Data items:
*****

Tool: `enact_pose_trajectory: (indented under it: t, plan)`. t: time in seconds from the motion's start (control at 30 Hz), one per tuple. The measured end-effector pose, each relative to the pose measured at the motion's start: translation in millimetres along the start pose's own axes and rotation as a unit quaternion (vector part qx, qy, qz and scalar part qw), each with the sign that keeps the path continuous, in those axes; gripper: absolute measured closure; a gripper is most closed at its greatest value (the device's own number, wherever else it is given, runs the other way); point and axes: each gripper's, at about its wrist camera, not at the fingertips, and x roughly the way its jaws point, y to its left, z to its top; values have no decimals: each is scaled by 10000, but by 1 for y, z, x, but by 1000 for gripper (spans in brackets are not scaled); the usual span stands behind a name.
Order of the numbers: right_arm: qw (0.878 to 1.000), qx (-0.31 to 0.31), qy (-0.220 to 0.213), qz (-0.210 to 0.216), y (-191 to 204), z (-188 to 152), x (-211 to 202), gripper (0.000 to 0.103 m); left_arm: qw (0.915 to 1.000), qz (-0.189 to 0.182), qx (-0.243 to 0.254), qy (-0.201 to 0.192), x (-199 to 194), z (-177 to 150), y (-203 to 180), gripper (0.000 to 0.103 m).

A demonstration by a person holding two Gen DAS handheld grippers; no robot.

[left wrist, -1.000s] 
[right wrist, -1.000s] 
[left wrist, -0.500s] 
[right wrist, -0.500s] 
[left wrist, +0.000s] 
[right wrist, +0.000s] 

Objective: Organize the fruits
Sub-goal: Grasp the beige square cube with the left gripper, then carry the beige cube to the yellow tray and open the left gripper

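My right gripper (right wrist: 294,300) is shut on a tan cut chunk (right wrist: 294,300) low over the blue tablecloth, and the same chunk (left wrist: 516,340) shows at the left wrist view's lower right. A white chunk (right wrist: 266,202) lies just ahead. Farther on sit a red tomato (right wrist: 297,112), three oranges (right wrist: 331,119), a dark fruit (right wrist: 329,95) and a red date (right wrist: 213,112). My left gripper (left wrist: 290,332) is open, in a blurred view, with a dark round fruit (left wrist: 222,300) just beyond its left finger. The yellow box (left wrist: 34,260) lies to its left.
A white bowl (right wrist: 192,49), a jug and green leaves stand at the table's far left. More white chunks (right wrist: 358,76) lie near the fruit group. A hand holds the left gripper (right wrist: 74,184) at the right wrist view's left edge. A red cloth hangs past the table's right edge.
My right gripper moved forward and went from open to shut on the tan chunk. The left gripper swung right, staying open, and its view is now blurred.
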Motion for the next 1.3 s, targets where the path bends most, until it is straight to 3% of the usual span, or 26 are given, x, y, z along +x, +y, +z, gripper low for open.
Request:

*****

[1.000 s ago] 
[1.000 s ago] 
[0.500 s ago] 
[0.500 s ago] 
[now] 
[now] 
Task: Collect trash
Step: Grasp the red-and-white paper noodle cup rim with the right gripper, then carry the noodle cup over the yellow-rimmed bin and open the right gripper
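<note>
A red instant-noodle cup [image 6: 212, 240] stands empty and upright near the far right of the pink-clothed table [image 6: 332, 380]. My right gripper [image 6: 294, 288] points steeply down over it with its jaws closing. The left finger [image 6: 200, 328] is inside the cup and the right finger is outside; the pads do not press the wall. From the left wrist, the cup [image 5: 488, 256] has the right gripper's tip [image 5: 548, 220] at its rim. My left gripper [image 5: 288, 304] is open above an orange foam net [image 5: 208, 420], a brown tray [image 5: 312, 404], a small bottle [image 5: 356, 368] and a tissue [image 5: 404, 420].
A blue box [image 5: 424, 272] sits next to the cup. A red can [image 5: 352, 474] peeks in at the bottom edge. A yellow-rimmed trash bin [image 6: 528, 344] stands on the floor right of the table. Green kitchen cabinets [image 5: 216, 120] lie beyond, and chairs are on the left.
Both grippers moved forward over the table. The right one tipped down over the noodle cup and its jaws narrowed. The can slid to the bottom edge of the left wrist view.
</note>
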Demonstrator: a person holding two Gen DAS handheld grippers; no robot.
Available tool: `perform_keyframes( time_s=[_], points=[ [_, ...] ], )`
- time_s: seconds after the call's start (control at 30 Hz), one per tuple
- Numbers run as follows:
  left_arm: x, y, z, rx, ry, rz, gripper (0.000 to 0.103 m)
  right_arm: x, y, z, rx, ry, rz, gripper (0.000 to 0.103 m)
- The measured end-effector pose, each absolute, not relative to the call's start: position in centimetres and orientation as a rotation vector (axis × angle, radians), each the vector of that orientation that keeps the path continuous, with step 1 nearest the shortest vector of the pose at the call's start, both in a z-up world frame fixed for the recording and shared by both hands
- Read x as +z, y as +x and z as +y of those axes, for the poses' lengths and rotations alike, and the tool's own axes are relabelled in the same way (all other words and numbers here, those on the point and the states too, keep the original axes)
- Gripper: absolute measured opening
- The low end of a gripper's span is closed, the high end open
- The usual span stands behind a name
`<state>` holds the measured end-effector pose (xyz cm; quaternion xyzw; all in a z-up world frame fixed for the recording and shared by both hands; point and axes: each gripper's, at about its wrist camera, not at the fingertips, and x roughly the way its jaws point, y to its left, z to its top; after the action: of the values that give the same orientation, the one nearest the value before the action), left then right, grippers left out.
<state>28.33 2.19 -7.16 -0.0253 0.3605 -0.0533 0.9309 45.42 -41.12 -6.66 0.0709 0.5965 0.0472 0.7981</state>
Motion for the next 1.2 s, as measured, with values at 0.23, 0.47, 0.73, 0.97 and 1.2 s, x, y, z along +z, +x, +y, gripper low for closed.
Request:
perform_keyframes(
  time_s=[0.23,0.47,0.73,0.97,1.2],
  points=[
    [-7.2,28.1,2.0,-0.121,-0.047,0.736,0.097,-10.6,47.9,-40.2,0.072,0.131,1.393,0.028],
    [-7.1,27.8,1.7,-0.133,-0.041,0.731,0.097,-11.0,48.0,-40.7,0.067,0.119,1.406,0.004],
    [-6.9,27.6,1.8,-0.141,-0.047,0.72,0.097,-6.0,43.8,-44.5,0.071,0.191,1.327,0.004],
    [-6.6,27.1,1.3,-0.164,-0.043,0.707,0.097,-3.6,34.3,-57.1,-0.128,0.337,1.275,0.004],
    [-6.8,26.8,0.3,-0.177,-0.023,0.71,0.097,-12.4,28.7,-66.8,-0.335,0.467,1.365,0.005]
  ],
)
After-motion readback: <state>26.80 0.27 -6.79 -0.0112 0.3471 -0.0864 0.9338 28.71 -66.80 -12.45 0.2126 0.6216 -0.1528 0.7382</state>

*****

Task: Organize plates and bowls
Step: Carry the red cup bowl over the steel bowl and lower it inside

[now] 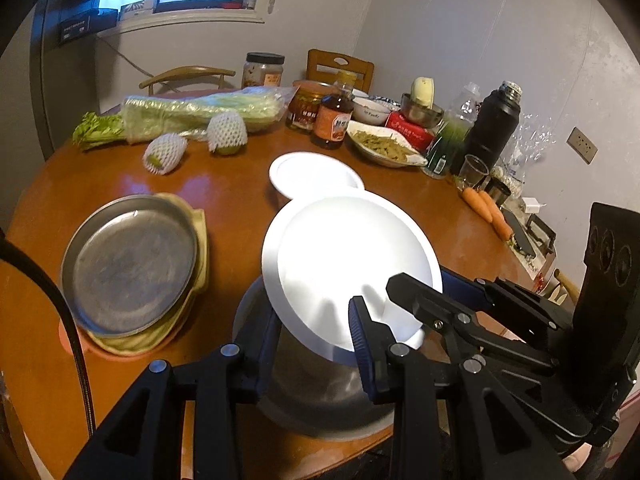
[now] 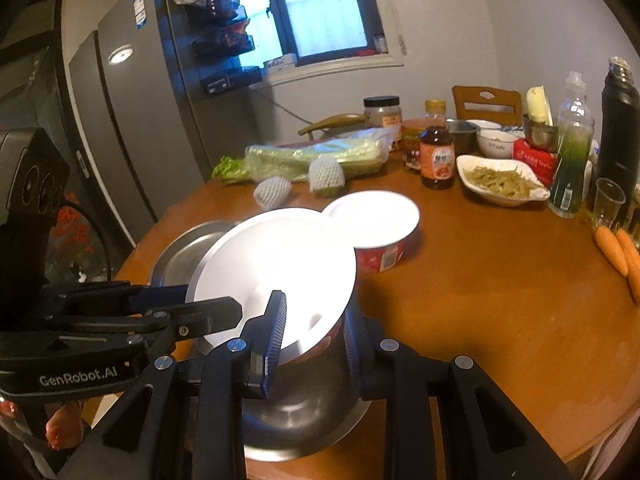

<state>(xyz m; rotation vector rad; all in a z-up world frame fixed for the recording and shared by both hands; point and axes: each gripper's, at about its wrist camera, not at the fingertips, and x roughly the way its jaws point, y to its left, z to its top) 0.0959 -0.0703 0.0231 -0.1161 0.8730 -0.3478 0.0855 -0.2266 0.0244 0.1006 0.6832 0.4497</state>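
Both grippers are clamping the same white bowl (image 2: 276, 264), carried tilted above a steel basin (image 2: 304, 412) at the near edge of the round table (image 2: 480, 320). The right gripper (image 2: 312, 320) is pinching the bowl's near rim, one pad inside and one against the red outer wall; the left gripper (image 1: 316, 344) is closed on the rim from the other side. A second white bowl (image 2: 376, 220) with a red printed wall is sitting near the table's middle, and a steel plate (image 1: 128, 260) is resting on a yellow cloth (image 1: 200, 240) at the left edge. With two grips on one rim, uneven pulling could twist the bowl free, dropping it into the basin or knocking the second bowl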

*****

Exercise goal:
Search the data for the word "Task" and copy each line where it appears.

Exercise answer:
Task: Collect trash
Task: Organize plates and bowls

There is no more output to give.